霧の都に跋扈する邪神、それに挑む名コンビ
1880年のロンドンで、おぞましい事件が発生する。異様にやせ衰えた状態の死体がこれまでに四体。どの死者も絶望的な恐怖の表情を浮かべていた。私立探偵シャーロック・ホームズと、彼と知りあいになったばかりのジョン・ワトスンは、妙なかたちでこの事件にかかわりになってしまう。
推理小説の人気古典《シャーロック・ホームズ》と、こんにちなお増殖しつづけるホラーのミーム《クトゥルー神話》とのマッシュアップだ。語り手はオリジナルの《ホームズ》と同様、ワトスンである。

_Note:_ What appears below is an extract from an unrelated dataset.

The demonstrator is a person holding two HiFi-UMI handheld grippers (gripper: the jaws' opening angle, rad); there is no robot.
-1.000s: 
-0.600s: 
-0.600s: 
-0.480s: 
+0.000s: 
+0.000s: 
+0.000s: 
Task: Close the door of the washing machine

この作品においてワトスンは傍観者ではない。彼はホームズと出会う前、アフガニスタンで従軍していたときに、邪神絡みの事件に巻きこまれていたのだ。その秘められた過去もしだいにプロットに絡んでくる。そしてホームズもきわめて危機的な状況において、邪神の存在を目の当たりにすることになる。
猥雑でアヘンの匂いが漂うロンドンの風情と、《クトゥルー神話》の深遠にして少しチープな感触。読んでみると、なんとも良い取り合わせである。

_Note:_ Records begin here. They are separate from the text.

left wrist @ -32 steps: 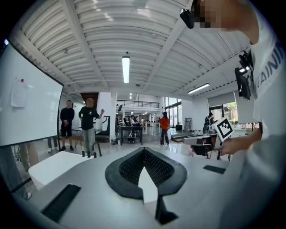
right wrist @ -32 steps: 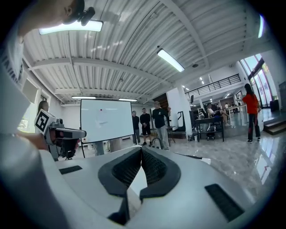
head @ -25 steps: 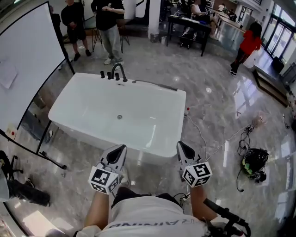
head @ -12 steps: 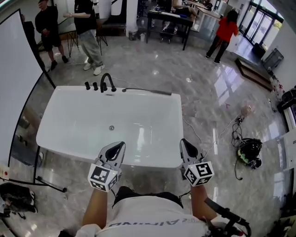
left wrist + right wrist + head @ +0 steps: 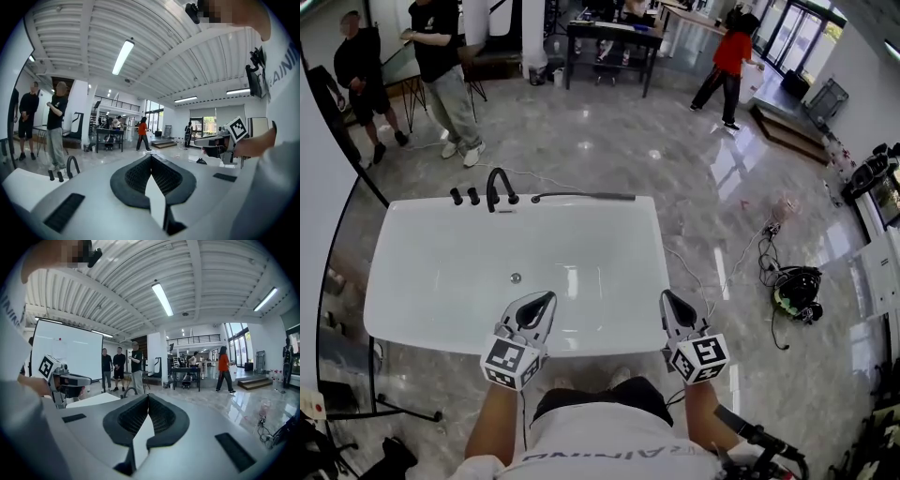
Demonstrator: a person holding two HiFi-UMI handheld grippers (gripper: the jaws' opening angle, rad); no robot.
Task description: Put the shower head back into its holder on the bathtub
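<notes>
shower head (image 5: 586,197) lies along bathtub (image 5: 600,253) far rim, beside faucet (image 5: 498,187).

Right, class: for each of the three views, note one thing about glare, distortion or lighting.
Head view: the wide lens bows the edges of the white rectangular bathtub, and bright glare streaks the glossy grey marble floor. Left gripper view: black corners ring the round image; the long ceiling strip light blows out white. Right gripper view: the white ceiling beams curve strongly.

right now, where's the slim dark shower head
In the head view, the slim dark shower head lies along the far rim of the white bathtub, right of centre, just to the right of the black curved faucet.
</notes>
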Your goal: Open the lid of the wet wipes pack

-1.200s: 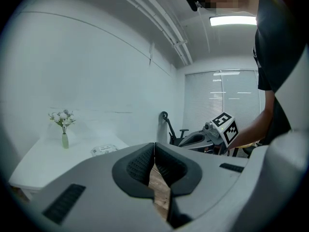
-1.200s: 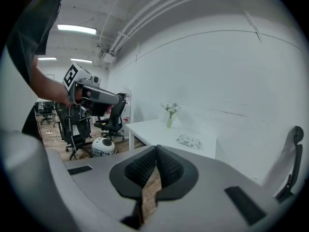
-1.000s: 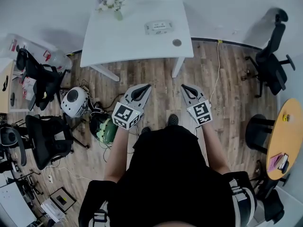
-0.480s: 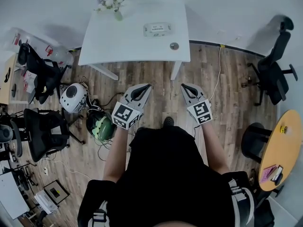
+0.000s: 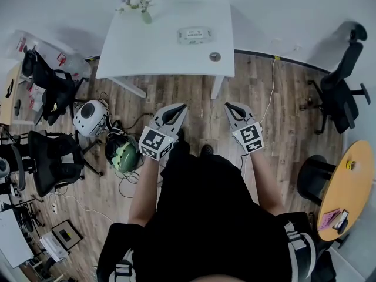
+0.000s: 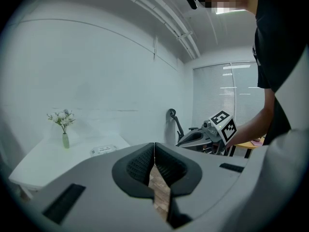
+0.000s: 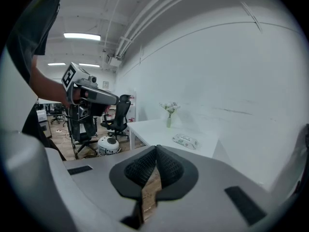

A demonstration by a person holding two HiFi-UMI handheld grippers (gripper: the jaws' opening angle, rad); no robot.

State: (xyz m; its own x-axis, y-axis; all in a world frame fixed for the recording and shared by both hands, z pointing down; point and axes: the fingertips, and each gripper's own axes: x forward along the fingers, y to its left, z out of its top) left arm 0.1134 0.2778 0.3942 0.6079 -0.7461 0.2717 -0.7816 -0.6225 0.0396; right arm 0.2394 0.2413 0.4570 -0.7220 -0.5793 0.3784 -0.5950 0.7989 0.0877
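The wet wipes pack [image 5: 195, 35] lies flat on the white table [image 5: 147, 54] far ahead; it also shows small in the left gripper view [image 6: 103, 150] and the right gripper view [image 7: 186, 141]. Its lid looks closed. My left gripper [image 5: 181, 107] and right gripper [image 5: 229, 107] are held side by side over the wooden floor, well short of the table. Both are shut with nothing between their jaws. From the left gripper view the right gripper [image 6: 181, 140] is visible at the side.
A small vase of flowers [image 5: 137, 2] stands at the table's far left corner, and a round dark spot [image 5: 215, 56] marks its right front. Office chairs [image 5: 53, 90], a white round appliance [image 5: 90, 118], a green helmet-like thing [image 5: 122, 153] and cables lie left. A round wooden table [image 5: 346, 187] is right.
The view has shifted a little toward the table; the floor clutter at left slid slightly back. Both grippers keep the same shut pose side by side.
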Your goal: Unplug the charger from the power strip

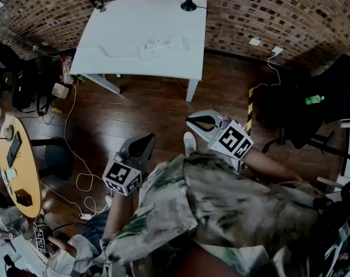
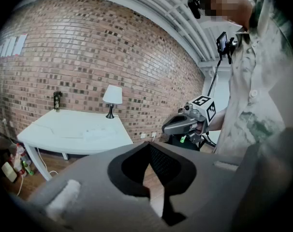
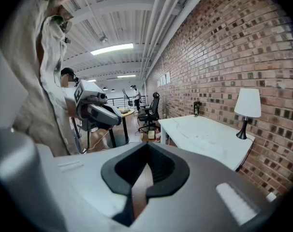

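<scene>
the power strip (image 1: 162,47) lies on the white tabletop (image 1: 134,22) by the brick wall. the charger in it is too small to make out (only a pale cord (image 1: 108,53) trails off it). by my reading nothing is done yet: left gripper (image 1: 145,142) and right gripper (image 1: 197,122) hang well apart from the tabletop, fingers pressed together, holding nothing.

The left gripper (image 2: 149,151) has its jaws closed, nothing between them. Beyond stands a white surface (image 2: 54,129) against a brick wall (image 2: 88,57), with a lamp (image 2: 112,98) at its far right corner and a power strip (image 2: 95,132) near its right edge. At right, a person in a pale shirt (image 2: 253,110) holds the right gripper (image 2: 178,125).
</scene>
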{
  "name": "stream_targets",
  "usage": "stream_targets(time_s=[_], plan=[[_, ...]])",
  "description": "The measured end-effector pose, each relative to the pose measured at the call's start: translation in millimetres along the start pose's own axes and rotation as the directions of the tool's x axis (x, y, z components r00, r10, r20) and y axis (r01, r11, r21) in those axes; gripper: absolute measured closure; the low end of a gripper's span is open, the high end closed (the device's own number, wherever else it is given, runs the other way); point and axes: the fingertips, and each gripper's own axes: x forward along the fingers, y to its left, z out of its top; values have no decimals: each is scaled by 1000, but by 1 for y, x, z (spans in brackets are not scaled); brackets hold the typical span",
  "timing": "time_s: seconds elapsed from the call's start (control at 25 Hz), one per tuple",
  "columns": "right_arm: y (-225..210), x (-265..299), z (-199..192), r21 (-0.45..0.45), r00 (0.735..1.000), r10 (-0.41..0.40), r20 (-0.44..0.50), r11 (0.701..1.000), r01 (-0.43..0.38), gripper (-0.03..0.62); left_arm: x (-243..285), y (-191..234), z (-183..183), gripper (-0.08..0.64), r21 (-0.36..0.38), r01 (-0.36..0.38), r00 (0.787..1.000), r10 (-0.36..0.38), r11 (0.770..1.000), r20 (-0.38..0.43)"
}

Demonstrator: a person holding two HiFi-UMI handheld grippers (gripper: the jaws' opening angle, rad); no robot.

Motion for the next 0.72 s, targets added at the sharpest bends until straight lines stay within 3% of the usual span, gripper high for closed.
stream_targets(time_s=[0.16,0.44,0.72], plan=[[-88,9,-3,-2,998,-51,-37,999,51,586,58,48,36,558,47,-10,1000,10,999,13],[-161,62,-8,-39,994,-56,-97,998,52,586,112,125,67,558,62,16,1000,-16,998,-1],[-238,132,-24,-49,966,-135,-221,991,127,586,165,225,89,558,68,116,993,-114,991,-34]])
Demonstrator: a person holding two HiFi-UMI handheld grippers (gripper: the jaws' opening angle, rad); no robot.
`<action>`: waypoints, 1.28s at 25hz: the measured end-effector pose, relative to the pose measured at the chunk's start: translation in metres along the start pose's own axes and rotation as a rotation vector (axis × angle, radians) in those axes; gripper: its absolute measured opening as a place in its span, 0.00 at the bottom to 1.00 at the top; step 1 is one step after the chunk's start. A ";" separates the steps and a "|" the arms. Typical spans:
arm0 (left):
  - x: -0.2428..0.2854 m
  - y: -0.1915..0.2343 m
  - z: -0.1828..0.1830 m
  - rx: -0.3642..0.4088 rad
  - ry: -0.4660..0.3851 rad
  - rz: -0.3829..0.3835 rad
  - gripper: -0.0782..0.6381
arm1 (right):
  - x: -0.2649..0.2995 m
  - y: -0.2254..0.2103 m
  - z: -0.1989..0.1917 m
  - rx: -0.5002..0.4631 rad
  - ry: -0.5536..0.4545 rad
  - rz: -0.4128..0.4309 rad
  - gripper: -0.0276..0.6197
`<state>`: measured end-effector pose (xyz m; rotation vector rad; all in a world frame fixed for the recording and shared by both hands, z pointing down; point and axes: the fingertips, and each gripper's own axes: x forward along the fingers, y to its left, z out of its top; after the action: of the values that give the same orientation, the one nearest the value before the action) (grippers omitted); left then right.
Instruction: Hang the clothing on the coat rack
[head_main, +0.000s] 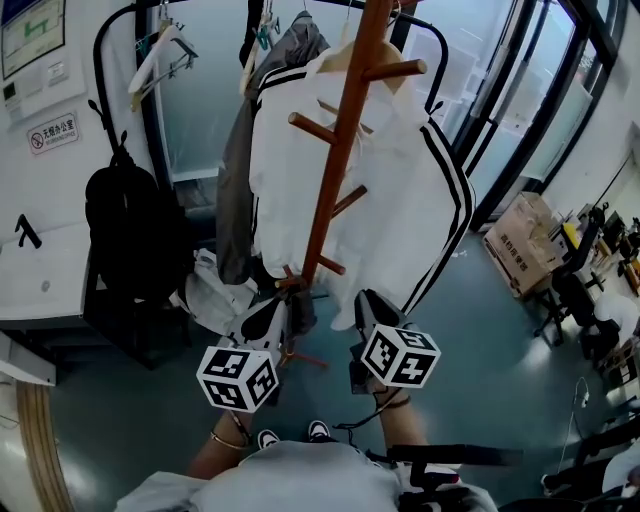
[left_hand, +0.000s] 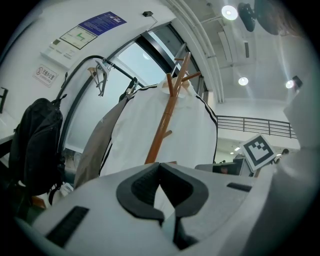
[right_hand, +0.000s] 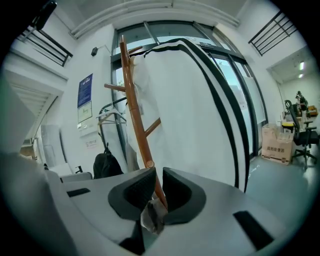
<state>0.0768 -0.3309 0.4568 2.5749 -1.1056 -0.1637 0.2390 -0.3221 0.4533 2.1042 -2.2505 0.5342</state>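
Note:
A white jacket (head_main: 390, 210) with black stripes hangs from the upper pegs of a brown wooden coat rack (head_main: 340, 150). It drapes down the right side of the pole. Both grippers are held low, in front of the rack's base and apart from the jacket. My left gripper (head_main: 275, 308) is shut, its tips touching with nothing between them (left_hand: 160, 167). My right gripper (head_main: 372, 302) shows a narrow gap between its jaws (right_hand: 157, 172), through which only the pole (right_hand: 132, 95) behind appears. The jacket (right_hand: 185, 110) fills the right gripper view.
A grey garment (head_main: 235, 200) hangs on a black metal rail (head_main: 110, 40) behind the rack, with empty hangers (head_main: 160, 55). A black backpack (head_main: 125, 230) hangs at the left. A cardboard box (head_main: 525, 245) and office chairs (head_main: 580, 290) stand at the right. My shoes (head_main: 290, 435) are near the rack's foot.

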 end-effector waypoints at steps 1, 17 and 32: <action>-0.001 0.001 -0.001 -0.003 0.001 0.004 0.12 | 0.000 0.002 -0.002 -0.003 0.001 0.005 0.13; -0.008 -0.010 0.002 0.037 -0.012 0.124 0.12 | 0.006 0.020 -0.010 -0.078 0.012 0.148 0.08; 0.001 -0.037 0.007 0.091 -0.030 0.176 0.12 | 0.002 0.010 -0.001 -0.109 0.020 0.240 0.08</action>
<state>0.1014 -0.3096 0.4374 2.5442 -1.3727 -0.1131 0.2287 -0.3229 0.4524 1.7834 -2.4751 0.4243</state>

物語の内容以上に、作品構成がシャレている。ワトスンは自分たちの異常な体験を書き綴ったが、それを公開するつもりはなく、原稿の束をアメリカのパルプ作家H・P・ラヴクラフトへと送った。ラヴクラフト家で死蔵されていたその原稿が、現代になってようやく日の目をみた――というふれこみだ。

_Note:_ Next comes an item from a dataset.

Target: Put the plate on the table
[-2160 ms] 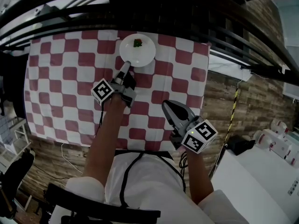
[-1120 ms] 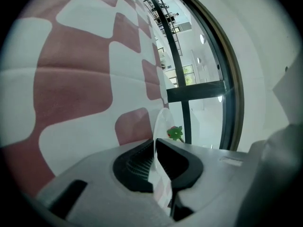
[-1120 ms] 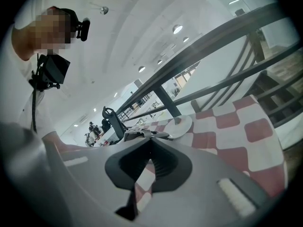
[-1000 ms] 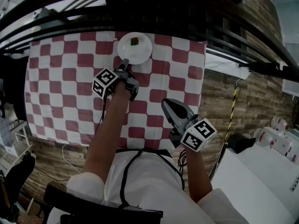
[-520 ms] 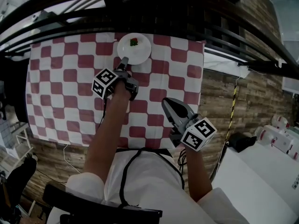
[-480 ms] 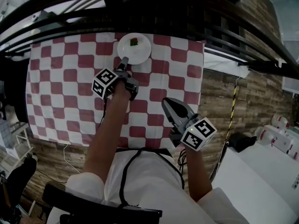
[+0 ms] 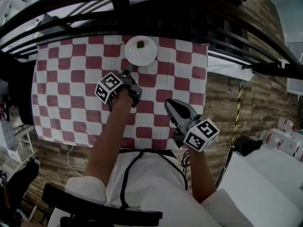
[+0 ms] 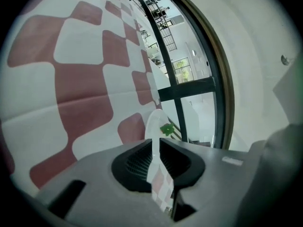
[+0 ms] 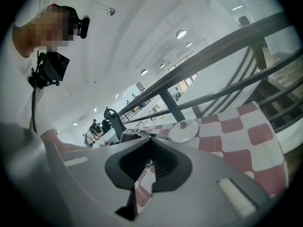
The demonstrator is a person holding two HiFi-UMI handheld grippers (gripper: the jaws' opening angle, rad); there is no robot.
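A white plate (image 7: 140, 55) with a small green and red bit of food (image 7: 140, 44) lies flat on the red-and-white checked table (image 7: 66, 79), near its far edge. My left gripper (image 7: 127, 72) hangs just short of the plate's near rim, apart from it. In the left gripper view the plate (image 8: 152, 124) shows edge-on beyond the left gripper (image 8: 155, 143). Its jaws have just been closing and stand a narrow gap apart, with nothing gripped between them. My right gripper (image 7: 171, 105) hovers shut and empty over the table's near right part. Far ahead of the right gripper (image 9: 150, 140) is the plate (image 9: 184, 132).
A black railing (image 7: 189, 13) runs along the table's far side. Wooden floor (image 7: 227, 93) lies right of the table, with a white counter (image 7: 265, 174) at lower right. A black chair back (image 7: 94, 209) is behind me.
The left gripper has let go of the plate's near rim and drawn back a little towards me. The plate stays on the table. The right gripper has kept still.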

また、この原稿のなかでワトスンは、自分が『緋色の研究』をはじめホームズの冒険として公刊した一連の記録は、真実を隠蔽するための「つくり話」だと明言する。ホームズ・シリーズの愛読者としては「おいおい!」と突っこむところだ。そうしたところ含めて、なかなか楽しい。
ホームズの最大のライヴァルであるモーリアティ教授、ホームズの実兄にして正反対の性格の持ち主マイクロフトなど、おなじみの名脇役も活躍する。